When you transcribe the data below, reproduce every line exactly and leave each picture out.

+ + + + + + +

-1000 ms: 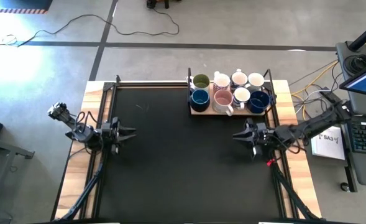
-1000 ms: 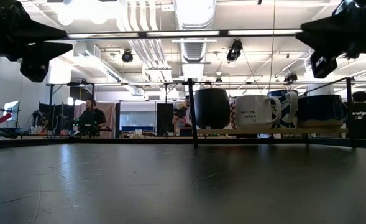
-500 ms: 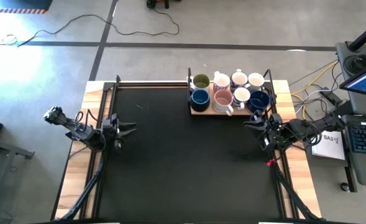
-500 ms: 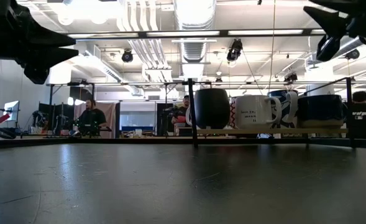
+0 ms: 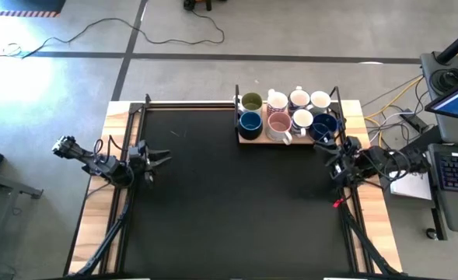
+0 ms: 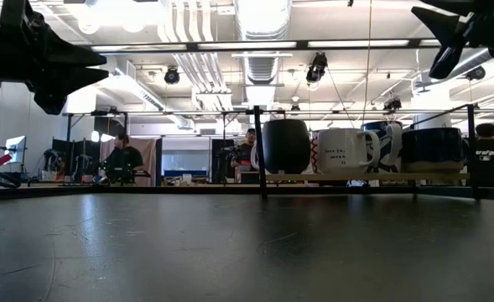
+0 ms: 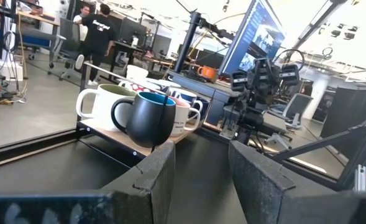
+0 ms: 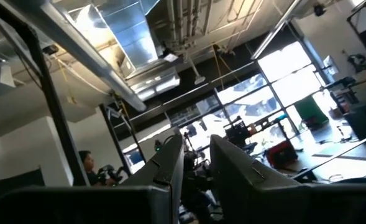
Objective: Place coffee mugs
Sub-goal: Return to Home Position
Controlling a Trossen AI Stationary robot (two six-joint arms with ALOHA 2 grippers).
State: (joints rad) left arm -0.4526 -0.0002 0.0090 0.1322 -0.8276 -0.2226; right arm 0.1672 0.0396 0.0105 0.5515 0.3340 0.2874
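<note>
Eight mugs stand upright on their bases, crowded on a wooden tray (image 5: 244, 138) at the table's far edge. One is green inside (image 5: 252, 102), one is pink (image 5: 279, 123), two are dark blue (image 5: 250, 121) (image 5: 324, 124), and the others are white (image 5: 299, 98). My left gripper (image 5: 160, 159) (image 7: 201, 163) hovers open near the table's left edge, pointing toward the tray, and its wrist view shows the front dark blue mug (image 7: 150, 118). My right gripper (image 5: 322, 148) (image 8: 196, 152) is open at the table's right edge, just near of the tray, raised and tipped upward toward the ceiling.
The black mat (image 5: 229, 202) fills the table between the arms. A black metal frame (image 5: 236, 109) borders the tray and the table's far edge. A laptop (image 5: 454, 167) and cables lie beyond the right edge. People sit at desks in the room behind (image 6: 122, 159).
My right gripper has drawn back from over the mat toward the table's right edge and the tray's near right corner, rising and tipping upward. My left gripper has pulled back slightly toward the left edge. The mugs have stayed put.
</note>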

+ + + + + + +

= RESULT BELOW =
-1000 ms: 
-1000 ms: 
-500 ms: 
-500 ms: 
+0 ms: 
+0 ms: 
+0 ms: 
+0 ms: 
Objective: Place coffee mugs
Sub-goal: Return to Home Position
Controlling a Trossen AI Stationary robot (two six-joint arms with ALOHA 2 grippers).
State: (joints rad) left arm -0.4526 -0.0002 0.0090 0.1322 -0.8276 -0.2226; right arm 0.1672 0.0396 0.0105 0.5515 0.3340 0.2874
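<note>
Eight mugs stand upright on their bases, crowded on a wooden tray (image 5: 244, 138) at the table's far edge. One is green inside (image 5: 252, 102), one is pink (image 5: 279, 123), two are dark blue (image 5: 250, 121) (image 5: 324, 124), and the others are white (image 5: 299, 98). My left gripper (image 5: 160, 159) (image 7: 201, 163) hovers open near the table's left edge, pointing toward the tray, and its wrist view shows the front dark blue mug (image 7: 150, 118). My right gripper (image 5: 322, 148) (image 8: 196, 152) is open at the table's right edge, just near of the tray, raised and tipped upward toward the ceiling.
The black mat (image 5: 229, 202) fills the table between the arms. A black metal frame (image 5: 236, 109) borders the tray and the table's far edge. A laptop (image 5: 454, 167) and cables lie beyond the right edge. People sit at desks in the room behind (image 6: 122, 159).
My right gripper has drawn back from over the mat toward the table's right edge and the tray's near right corner, rising and tipping upward. My left gripper has pulled back slightly toward the left edge. The mugs have stayed put.
</note>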

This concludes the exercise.